Obviously the 2nd is much faster on average. The performance of Any() would be analogous (not the same as, thanks to the HashSet) the 2nd snippet, while Count() would be analogous to the first.

You're better of doing this:

return x.Intersect(y).Any();

This will abort as soon as it finds a single match, and stop enumerating through the collections.

This question and last answer are more than 1 yr old as of my answer; however, my findings differ from the accepted answer. I find that looping is significantly faster than using Intersect.Any(). Maybe my benchmark code isn't right?

Here's the code I used to find the number of iterations per second between Intersect, nested loops, and a loop with IndexOf. Please excuse the VB. ;)

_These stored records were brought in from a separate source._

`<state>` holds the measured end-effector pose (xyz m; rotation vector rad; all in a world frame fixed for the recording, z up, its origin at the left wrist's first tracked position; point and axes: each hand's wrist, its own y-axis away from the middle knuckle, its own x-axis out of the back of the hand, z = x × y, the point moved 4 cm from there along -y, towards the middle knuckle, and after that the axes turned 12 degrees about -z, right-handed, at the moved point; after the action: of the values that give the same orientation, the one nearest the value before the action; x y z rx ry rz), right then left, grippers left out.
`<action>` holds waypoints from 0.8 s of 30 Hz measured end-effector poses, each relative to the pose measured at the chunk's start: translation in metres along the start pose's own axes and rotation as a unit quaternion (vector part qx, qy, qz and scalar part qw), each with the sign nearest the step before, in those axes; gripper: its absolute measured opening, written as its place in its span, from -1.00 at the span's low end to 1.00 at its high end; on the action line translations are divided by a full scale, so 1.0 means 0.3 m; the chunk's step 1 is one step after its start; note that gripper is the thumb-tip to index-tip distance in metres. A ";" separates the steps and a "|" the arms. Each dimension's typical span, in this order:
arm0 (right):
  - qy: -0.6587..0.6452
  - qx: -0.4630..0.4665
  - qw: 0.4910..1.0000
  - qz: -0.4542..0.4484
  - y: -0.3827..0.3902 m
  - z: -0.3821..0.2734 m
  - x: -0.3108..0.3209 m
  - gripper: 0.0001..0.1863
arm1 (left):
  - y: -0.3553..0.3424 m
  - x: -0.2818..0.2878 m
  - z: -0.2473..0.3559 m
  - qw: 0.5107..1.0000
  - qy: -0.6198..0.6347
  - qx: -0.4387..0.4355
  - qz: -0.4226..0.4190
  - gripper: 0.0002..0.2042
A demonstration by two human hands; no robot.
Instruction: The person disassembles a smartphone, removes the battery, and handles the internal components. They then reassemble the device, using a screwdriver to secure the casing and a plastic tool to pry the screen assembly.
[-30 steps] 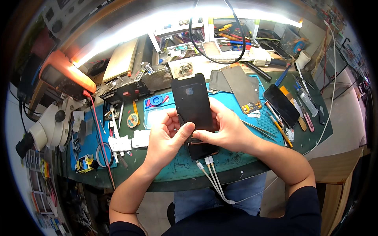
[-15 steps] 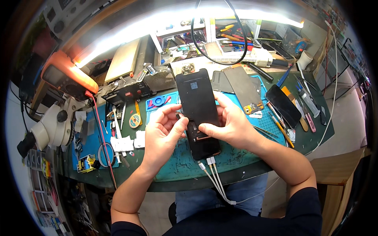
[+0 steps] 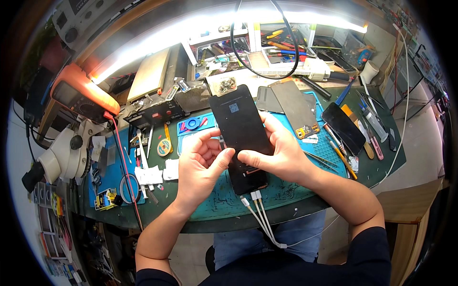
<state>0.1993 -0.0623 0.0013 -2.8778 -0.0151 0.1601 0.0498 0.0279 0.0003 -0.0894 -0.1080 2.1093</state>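
A black phone [image 3: 241,121], with a small square code label on its upper part, is held tilted between both hands above the mat. My left hand [image 3: 202,164] is closed at its left edge, fingers curled and thumb tip on the lower half. From the right side my right hand [image 3: 286,152] grips it, thumb lying across the front and fingers around the edge. Below the thumbs, the phone's lower part shows a thin copper-coloured strip [image 3: 251,170]. White cable plugs [image 3: 253,196] sit close to its bottom end; I cannot tell whether any is plugged in.
Under the hands lies a teal work mat [image 3: 210,205]. To the right are a dark phone [image 3: 343,128], tweezers [image 3: 320,161] and several hand tools; a grey panel [image 3: 296,105] lies behind. An orange multimeter [image 3: 83,93] and a white microscope part [image 3: 59,152] stand at left.
The phone's upper end has tilted slightly left. My left thumb has moved right onto the phone, and the small dark piece seen by it no longer shows. My right thumb shifted slightly left.
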 end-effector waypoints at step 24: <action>-0.026 -0.070 0.997 -0.005 0.004 0.005 0.008 -0.47 | -0.002 -0.001 -0.019 0.975 0.209 0.064 -0.028 -0.55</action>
<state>0.2015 -0.0630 -0.0007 -3.0120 -0.0514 0.2417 0.0509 0.0281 -0.0053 -0.4445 0.2747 1.9905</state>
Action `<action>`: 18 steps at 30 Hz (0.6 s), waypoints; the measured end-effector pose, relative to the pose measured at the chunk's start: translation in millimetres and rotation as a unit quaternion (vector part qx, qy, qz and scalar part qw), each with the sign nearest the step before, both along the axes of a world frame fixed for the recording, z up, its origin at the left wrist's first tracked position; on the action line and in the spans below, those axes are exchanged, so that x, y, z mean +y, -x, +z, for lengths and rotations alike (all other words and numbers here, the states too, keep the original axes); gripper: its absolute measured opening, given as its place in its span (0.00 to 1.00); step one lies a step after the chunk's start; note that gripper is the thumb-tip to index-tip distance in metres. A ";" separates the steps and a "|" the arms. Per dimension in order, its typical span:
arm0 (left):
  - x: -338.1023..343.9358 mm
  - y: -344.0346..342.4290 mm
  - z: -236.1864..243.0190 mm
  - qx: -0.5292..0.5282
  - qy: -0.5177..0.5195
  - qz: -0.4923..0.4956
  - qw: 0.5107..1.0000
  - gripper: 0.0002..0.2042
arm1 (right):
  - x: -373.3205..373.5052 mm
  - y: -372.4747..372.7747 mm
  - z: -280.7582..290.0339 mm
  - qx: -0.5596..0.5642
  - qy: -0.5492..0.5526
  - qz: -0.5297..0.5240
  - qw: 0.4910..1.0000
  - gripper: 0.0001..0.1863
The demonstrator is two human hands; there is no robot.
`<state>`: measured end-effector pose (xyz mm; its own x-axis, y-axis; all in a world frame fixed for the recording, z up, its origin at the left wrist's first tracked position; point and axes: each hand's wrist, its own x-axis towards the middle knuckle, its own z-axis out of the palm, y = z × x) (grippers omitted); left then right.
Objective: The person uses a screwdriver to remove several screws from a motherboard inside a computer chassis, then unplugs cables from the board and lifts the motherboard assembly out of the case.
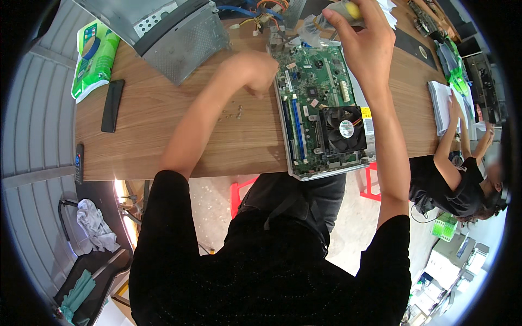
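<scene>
Left hand (255, 73) is curled, fingertips pinched at the motherboard (321, 108) edge; what is pinched cannot be told. Right hand (361, 38) is closed on a yellow-handled tool (348, 10) beyond it. Board judged stiff, light, fragile: best held by edges, clear of the fan (343, 129). Loose screws (232, 113) lie just below the left grip.

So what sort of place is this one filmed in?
Probably a computer repair workshop. A green circuit board with a cooling fan lies on the wooden table, a metal computer case sits opened, and loose screws lie near the left hand.
</scene>
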<state>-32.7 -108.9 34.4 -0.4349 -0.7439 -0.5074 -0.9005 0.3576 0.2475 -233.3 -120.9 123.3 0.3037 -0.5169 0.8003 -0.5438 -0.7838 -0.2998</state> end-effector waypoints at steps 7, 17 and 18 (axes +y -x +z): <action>2.9 -27.2 17.8 0.017 0.184 0.078 0.980 0.07 | -0.7 -4.5 -2.7 -0.005 -0.011 0.006 1.000 0.20; -5.9 -25.1 31.9 0.260 0.272 0.194 0.906 0.10 | 0.8 -6.2 3.5 0.002 -0.002 0.019 1.000 0.21; -6.0 -23.7 32.8 0.261 0.270 0.198 0.906 0.11 | 0.3 -6.7 3.3 0.005 -0.008 0.016 1.000 0.21</action>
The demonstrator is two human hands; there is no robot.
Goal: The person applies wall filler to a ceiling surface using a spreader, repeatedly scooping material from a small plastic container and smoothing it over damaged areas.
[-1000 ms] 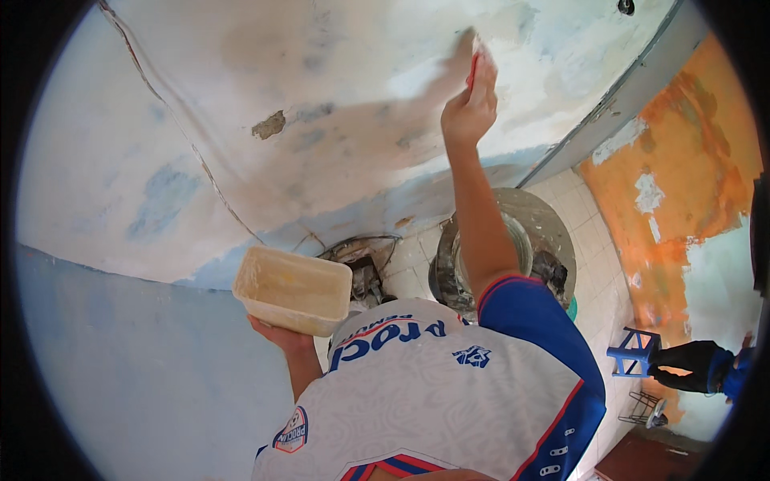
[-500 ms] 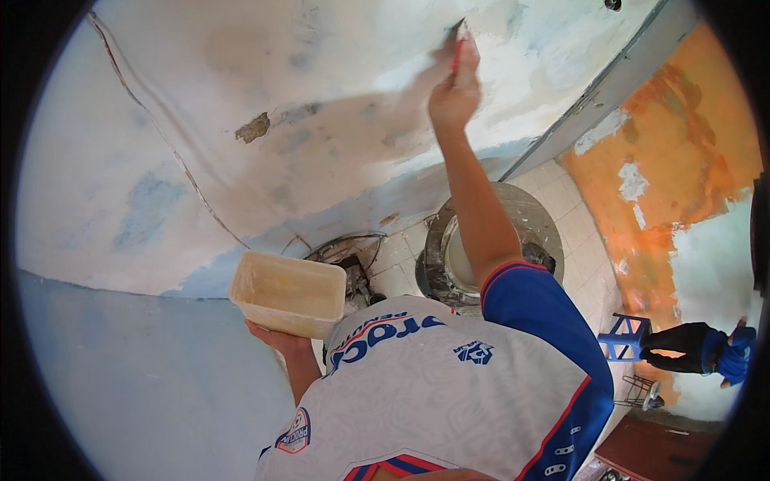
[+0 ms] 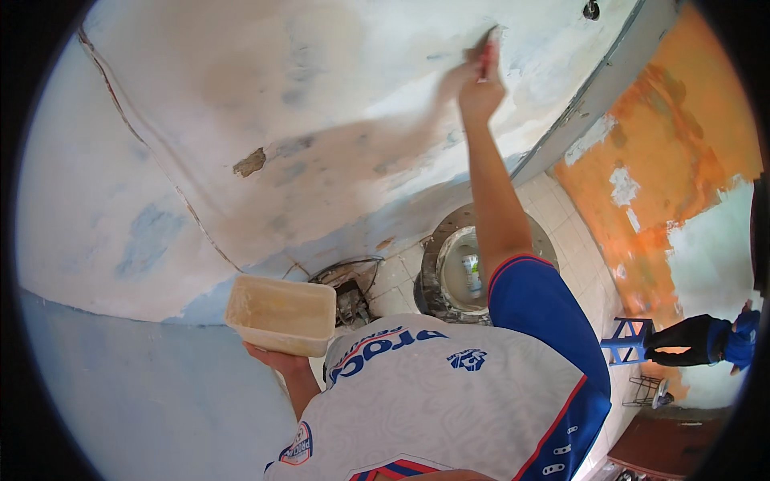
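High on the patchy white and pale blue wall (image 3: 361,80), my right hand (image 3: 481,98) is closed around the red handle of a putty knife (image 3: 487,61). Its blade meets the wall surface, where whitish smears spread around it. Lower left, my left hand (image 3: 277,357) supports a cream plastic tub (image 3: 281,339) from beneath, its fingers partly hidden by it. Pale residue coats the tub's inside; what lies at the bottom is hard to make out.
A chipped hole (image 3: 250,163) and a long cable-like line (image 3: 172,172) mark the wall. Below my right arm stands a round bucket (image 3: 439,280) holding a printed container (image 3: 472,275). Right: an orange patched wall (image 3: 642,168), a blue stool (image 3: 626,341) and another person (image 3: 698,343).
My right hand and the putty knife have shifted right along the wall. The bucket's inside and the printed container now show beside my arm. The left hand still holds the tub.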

Dim ArrayLength As Integer = 50
Dim doesContain As Boolean = False
Dim counter As Integer = 0
Dim sw As New System.Diagnostics.Stopwatch()
Dim BigArray1 As String() = New String(ArrayLength) {}
Dim BigArray2 As String() = New String(ArrayLength) {}
Dim rand As New Random(DateTime.Now.Millisecond)
For i As Integer = 0 To ArrayLength
    BigArray1(i) = Convert.ToChar(rand.Next(0, 255)).ToString()
    BigArray2(i) = Convert.ToChar(rand.Next(0, 255)).ToString()
Next
Dim AnEnumerable1 As IEnumerable(Of String) = BigArray1
Dim AnEnumerable2 As IEnumerable(Of String) = BigArray2

counter = 0
sw.Restart()
Do
    doesContain = False
    For Each x As String In AnEnumerable1
        For Each y As String In AnEnumerable2
            If x.Equals(y) Then
                doesContain = True
                Exit For
            End If
        Next
        If doesContain Then Exit For
    Next
    counter += 1
Loop While sw.ElapsedMilliseconds < 1000
Console.WriteLine("InnerLoop iterated:  " & counter.ToString() & " times in " & sw.ElapsedMilliseconds.ToString() & "ms.")

counter = 0
sw.Restart()
Do
    doesContain = AnEnumerable1.Intersect(AnEnumerable2).Any()
    counter += 1
Loop While sw.ElapsedMilliseconds < 1000
Console.WriteLine("Intersect iterated:  " & counter.ToString() & " times in " & sw.ElapsedMilliseconds.ToString() & "ms.")

counter = 0
sw.Restart()
Do
    For Each x As String In AnEnumerable1
        If Array.IndexOf(Of String)(BigArray2, x) <> -1 Then
            Exit For
        End If
    Next
    counter += 1
Loop While sw.ElapsedMilliseconds < 1000
Console.WriteLine("IndexOf iterated:    " & counter.ToString() & " times in " & sw.ElapsedMilliseconds.ToString() & "ms.")

My results over two 5,000,000 item arrays. Higher iterations are better:

  • InnerLoop iterated: 2974553 times in 1000ms.
  • Intersect iterated: 4 times in 1168ms.
  • IndexOf iterated: 4194423 times in 1000ms.

My results over two 50 item arrays. Higher iterations are better:

  • InnerLoop iterated: 375712 times in 1000ms.
  • Intersect iterated: 203721 times in 1000ms.
  • IndexOf iterated: 668421 times in 1000ms.